Even if you are running it constantly, the per token power consumption is likely going to be in a similar range, not to mention you'd need 10+ macs for the throughput.

robotnikman · on Sept 8, 2024

I have a 3090 power capped at 65%, I only notice a minimal difference in performance

cranberryturkey · on Sept 8, 2024

Can Reflection:70b work on them?

christianqchung · on Sept 8, 2024

Pretty sure it'll work where any 70b model would, but it's probably not noticably better than Llama 3.1 70b if the reports I'm reading now are correct.[1]

[1]https://x.com/JJitsev/status/1832758733866222011

angoragoats · on Sept 8, 2024

Maybe you meant to reply to a different comment? Work on what?

Edit: I guess to directly answer your question, I don’t see why you couldn’t run a 70b model at full quality on either a M2 192GB machine or on an 8x 3090 setup.

steve_adams_86 · on Sept 8, 2024

I know it's a fraction of the size, but my 32GB studio gets wrecked by these types of tasks. My experience is that they're awesome computers in general, but not as good for AI as people expect.

Running llama3.1 70B is brutal on this thing. Responses take minutes. Someone running the same model on 32GB of GPU memory seems to have far better results from what I've read.

irusensei · on Sept 8, 2024

You are probably swapping. On M3 max with similar memory bandwidth the output is around 4t/s which is normally on par with most people's reading speed. Try different quants.

steve_adams_86 · on Sept 9, 2024

I'm on an M2 max so I shouldn't be too far behind. I'm not actually sure how the model I'm using was quantized to be honest. I'll give it a try.

flemhans · on Sept 8, 2024

Are people running llama 3.1 405B on them?
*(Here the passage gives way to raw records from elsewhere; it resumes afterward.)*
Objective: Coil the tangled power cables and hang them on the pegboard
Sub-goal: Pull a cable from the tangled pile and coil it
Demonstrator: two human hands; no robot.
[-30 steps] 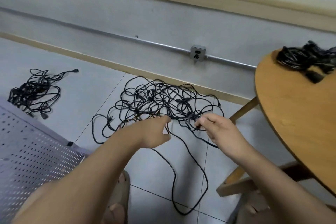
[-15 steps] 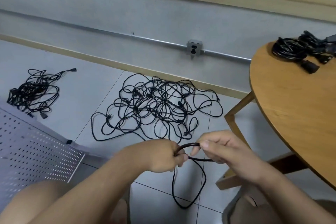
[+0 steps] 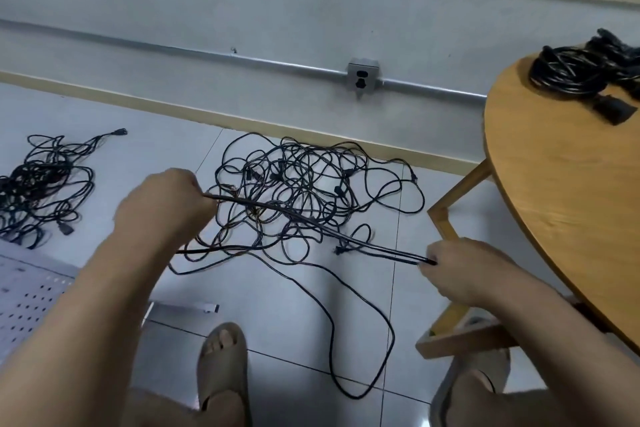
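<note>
A doubled black power cable (image 3: 311, 222) is stretched taut between my two hands above the floor. My left hand (image 3: 162, 201) grips one end of the doubled length; my right hand (image 3: 457, 270) pinches its folded end. Slack from this cable trails down in a long loop (image 3: 363, 340) on the tiles. Behind it lies the large tangled cable pile (image 3: 311, 184). The grey perforated pegboard (image 3: 31, 291) lies at the lower left, partly hidden by my left arm.
A second cable tangle (image 3: 41, 191) lies on the floor at left. Coiled cables (image 3: 581, 76) sit on the round wooden table (image 3: 561, 204) at right. A wall socket (image 3: 362, 79) sits on a conduit. My sandalled feet (image 3: 221, 364) stand below.
My hands have drawn apart, the left going up and left, the right moving right, pulling the folded cable taut. The view has tilted down, showing my feet.
</note>
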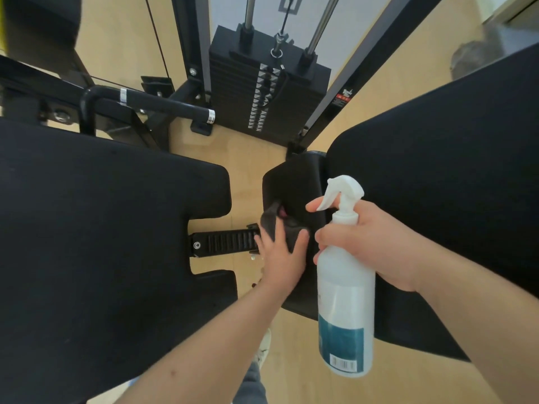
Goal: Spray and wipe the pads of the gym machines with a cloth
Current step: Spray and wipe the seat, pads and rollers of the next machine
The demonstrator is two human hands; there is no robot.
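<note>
One flat left hand (281,259) presses the cloth (271,225) onto the small pad (294,182); beside that pad the right hand (376,246) grips the spray bottle (345,290).

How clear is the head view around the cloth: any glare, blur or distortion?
Head view: even light, no glare; wide-angle distortion splays the machine's uprights; the dark cloth under the left hand blends into the black pad; spray bottle sharp.

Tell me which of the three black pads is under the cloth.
The small middle pad, between the large left pad and large right pad: only there does the left hand press the grey cloth.
</note>
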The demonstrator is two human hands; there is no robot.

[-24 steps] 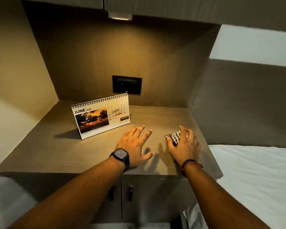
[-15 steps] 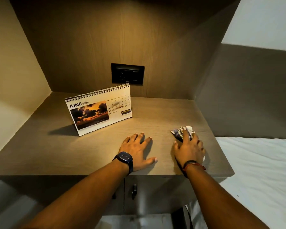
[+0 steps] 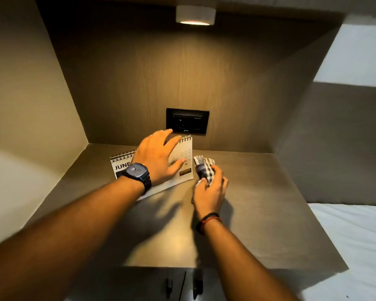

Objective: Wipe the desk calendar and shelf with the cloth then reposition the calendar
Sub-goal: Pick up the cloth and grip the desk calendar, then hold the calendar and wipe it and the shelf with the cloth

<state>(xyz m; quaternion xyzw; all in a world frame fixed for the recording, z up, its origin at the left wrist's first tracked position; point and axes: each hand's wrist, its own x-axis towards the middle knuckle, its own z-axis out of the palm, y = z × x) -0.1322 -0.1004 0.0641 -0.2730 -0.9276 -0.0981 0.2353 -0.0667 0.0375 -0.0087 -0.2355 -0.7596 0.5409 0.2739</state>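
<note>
Left hand (image 3: 155, 158): grip released, fingers spread, reaching over the top of the desk calendar (image 3: 183, 161); the thumb lies against the calendar's front page. Whether the fingers touch the spiral binding cannot be told. A wristwatch (image 3: 137, 173) sits on this wrist.

Right hand (image 3: 211, 193): grip clenched on the checked cloth (image 3: 203, 167), which bunches out beyond the fingertips, just beside the calendar's right edge.

The calendar stands upright on the shelf (image 3: 258, 213), below the left grip. A wall socket (image 3: 187, 121) lies beyond it.
</note>
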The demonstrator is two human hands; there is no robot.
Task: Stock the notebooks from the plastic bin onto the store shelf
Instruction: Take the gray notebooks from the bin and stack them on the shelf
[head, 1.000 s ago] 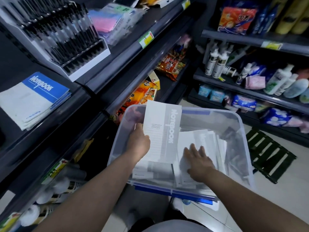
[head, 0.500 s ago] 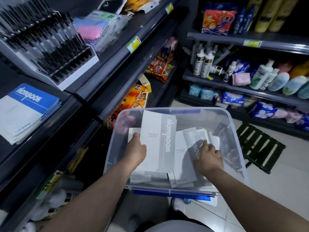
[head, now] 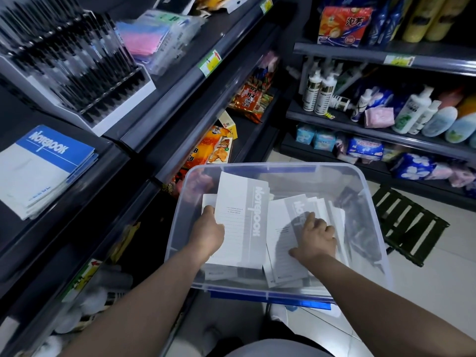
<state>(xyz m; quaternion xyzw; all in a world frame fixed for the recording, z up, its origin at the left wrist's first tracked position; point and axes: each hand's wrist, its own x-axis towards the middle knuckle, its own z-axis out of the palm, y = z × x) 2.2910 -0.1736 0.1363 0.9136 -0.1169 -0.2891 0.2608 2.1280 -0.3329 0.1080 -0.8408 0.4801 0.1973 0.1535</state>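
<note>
A clear plastic bin (head: 371, 202) with a blue lid under it sits in front of me and holds several grey-and-white notebooks. My left hand (head: 207, 234) grips the left edge of a grey notebook (head: 242, 222), tilted up above the pile. My right hand (head: 315, 237) curls its fingers over the edge of a second grey notebook (head: 283, 248) lying in the bin. A stack of blue-and-white notebooks (head: 38, 171) lies on the dark store shelf (head: 85, 191) at the left.
A white rack of black pens (head: 74, 70) stands on the shelf above the blue stack. Snack packets (head: 213, 150) fill the lower left shelves. Bottles and tissue packs (head: 412, 117) line the right shelving. A dark folding stool (head: 407, 225) stands on the floor beside the bin.
My right hand went from lying flat on the pile to curling its fingers on a notebook. The left hand keeps its notebook raised. The view has shifted slightly.
</note>
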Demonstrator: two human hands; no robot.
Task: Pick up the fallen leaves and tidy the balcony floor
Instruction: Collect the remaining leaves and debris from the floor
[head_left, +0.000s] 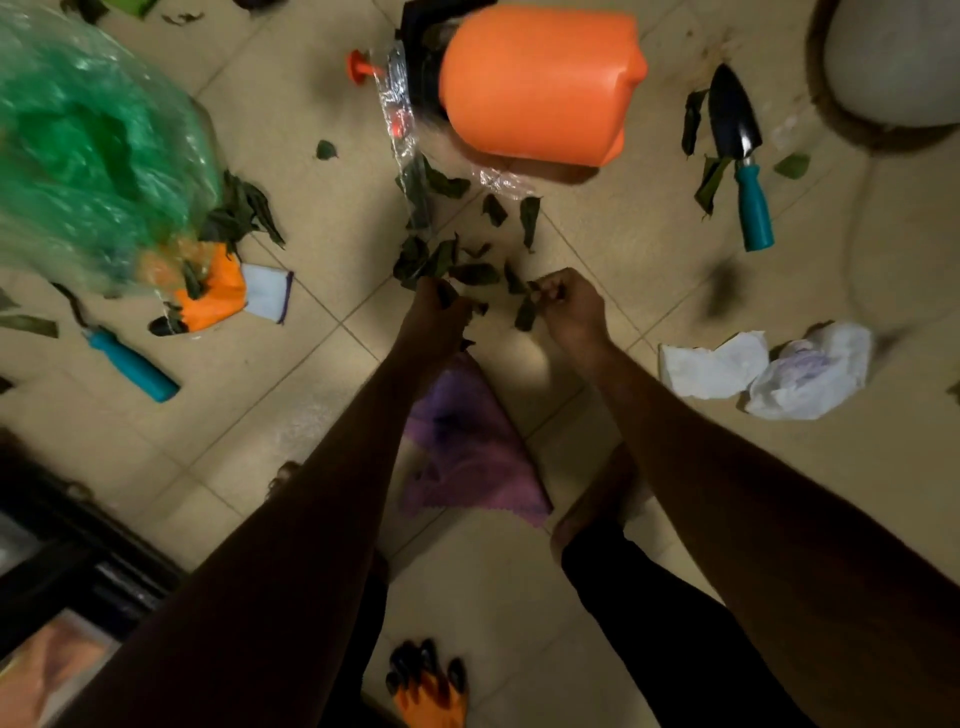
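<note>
Left hand (435, 309) grips a bunch of leaves (415, 262) at the pile on the floor (322, 218), just below the jug (540, 83). Right hand (571, 304) pinches one leaf. Risk: the left fist looks full, so adding more could spill leaves. Bag (93, 156) lies well apart on the left, so the carry may shed some. Strays by the trowel (735, 124) could be missed.

The left hand (435, 312) and right hand (572, 307) each grip dark leaves (441, 262) low over the tiled floor (322, 218).
</note>
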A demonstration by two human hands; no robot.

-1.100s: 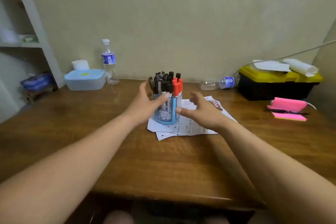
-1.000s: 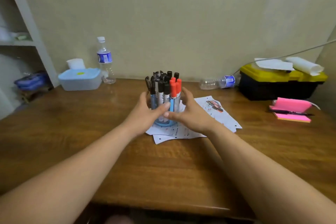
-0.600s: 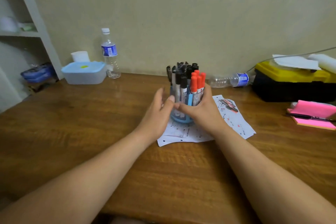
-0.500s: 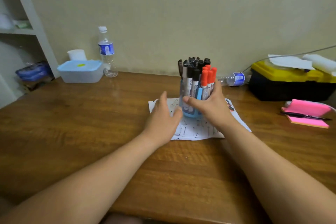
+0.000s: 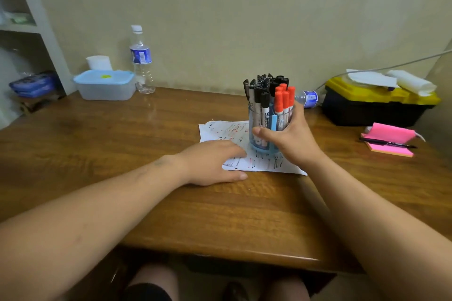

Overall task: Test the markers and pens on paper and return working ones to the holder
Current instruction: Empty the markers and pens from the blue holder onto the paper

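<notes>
My right hand (image 5: 291, 140) grips the holder (image 5: 265, 129) (packed with markers (image 5: 271, 98)) while my left hand (image 5: 210, 162) lies flat on the paper (image 5: 259, 161).

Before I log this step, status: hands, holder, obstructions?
Right hand grips holder, upright on paper. Left hand flat on paper. Markers capped inside. Nothing blocking.

You work in soft, rather dim indoor light, which probably comes from above. The table (image 5: 97, 154) carries a pale sheen at its far side and a faint shadow left of your right arm (image 5: 367, 215). The picture is slightly soft, yet print on the markers (image 5: 265, 115) is readable. At the left edge the shelf (image 5: 39, 19) leans from lens distortion.
</notes>
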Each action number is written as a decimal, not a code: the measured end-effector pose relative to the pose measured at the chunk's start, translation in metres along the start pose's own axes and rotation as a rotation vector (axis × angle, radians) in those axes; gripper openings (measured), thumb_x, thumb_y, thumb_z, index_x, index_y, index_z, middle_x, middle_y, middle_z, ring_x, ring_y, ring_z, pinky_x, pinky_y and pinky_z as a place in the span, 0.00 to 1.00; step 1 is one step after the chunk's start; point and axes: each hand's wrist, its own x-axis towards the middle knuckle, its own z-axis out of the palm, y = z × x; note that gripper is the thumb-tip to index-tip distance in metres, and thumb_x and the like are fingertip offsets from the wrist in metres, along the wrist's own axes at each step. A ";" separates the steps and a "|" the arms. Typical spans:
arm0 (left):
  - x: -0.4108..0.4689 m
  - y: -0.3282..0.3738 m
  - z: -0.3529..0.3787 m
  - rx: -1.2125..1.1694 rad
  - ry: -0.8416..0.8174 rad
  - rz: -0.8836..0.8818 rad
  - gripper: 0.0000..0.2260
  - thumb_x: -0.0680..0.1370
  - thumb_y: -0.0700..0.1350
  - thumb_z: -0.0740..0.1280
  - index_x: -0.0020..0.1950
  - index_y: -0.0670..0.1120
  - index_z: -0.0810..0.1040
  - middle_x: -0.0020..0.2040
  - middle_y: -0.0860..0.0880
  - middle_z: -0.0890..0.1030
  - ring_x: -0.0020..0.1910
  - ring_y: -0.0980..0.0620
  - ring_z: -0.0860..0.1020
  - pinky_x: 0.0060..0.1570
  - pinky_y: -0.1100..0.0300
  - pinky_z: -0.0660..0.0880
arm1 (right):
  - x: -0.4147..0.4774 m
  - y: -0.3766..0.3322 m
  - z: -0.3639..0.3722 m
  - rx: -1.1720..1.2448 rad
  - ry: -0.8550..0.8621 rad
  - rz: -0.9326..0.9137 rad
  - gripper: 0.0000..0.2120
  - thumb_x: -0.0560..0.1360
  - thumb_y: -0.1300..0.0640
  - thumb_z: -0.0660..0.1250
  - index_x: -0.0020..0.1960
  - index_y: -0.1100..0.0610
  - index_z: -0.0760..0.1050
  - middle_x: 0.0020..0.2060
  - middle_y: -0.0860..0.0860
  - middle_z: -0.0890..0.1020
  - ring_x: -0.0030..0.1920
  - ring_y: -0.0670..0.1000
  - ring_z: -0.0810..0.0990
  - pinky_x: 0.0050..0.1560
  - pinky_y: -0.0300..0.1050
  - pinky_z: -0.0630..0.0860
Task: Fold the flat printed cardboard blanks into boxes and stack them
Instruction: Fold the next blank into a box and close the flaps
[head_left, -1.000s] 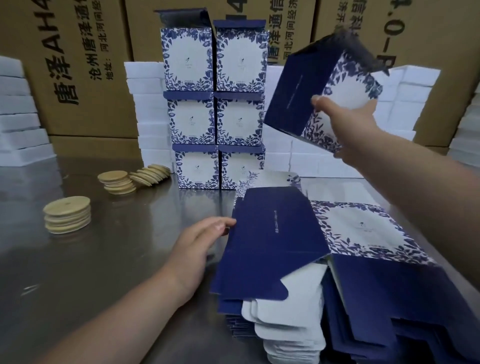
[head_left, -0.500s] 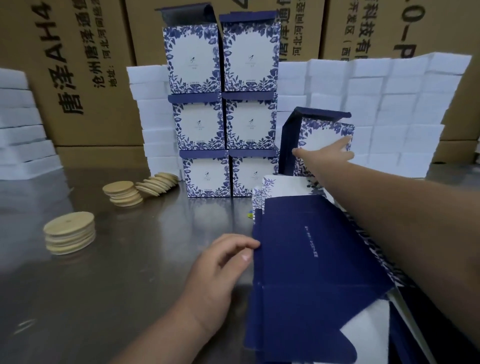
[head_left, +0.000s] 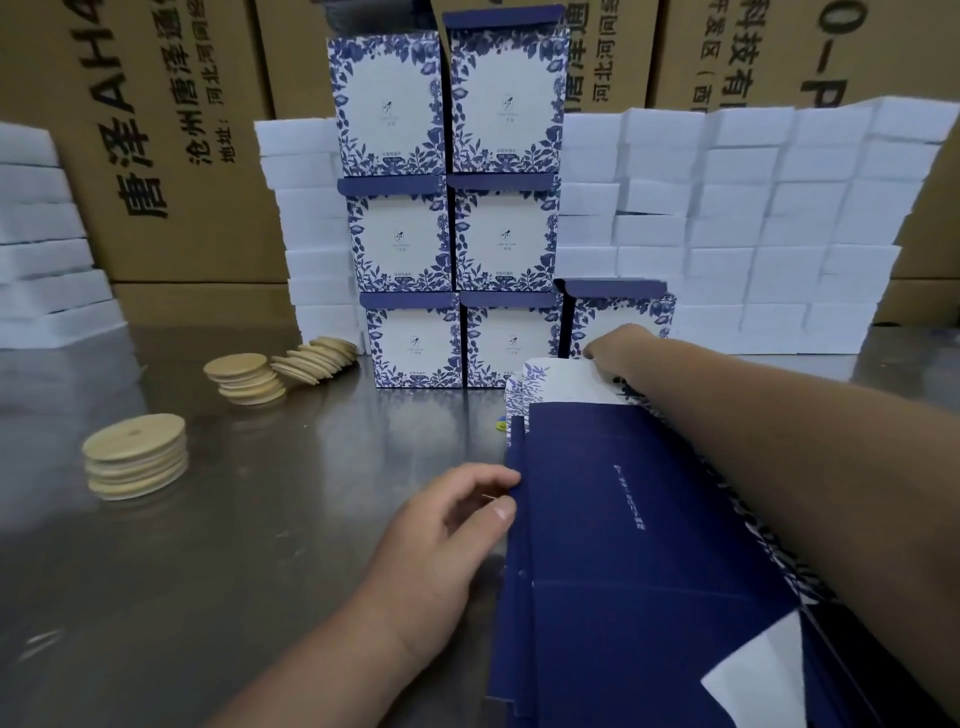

rspoerri · on Sept 8, 2024

I'm running 70B models (usually in q4 .. q5_k_m, but possible to q6) on my 96Gbyte Macbook Pro with M2-Max (12 cpu cores, 38 gpu cores). This also leaves me with plenty of ram for other purposes.

I'm currently using reflection:70b_q4 which does a very good job in my opinion. It generates with 5.5 tokens/s for the response, which is just about my reading speed.

edit: I usually dont run larger models (q6) because of the speed. I'd guess a 405B model would just be awfully slow.

throwthrowuknow · on Sept 8, 2024

Not going to work for training from scratch which is what the author is doing.

rspoerri · on Sept 9, 2024

192GByte of RAM are not enough to train 405B models. Reflection 70B requires 140GByte of RAM in fp16, 405 would need ~810Gbyte of RAM.

throwthrowuknow · on Sept 9, 2024

Pretty sure he said he’s inferencing llama3 405 and training his own custom model from scratch. He didn’t say how big his custom model will be.

kcb · on Sept 8, 2024

and have way less power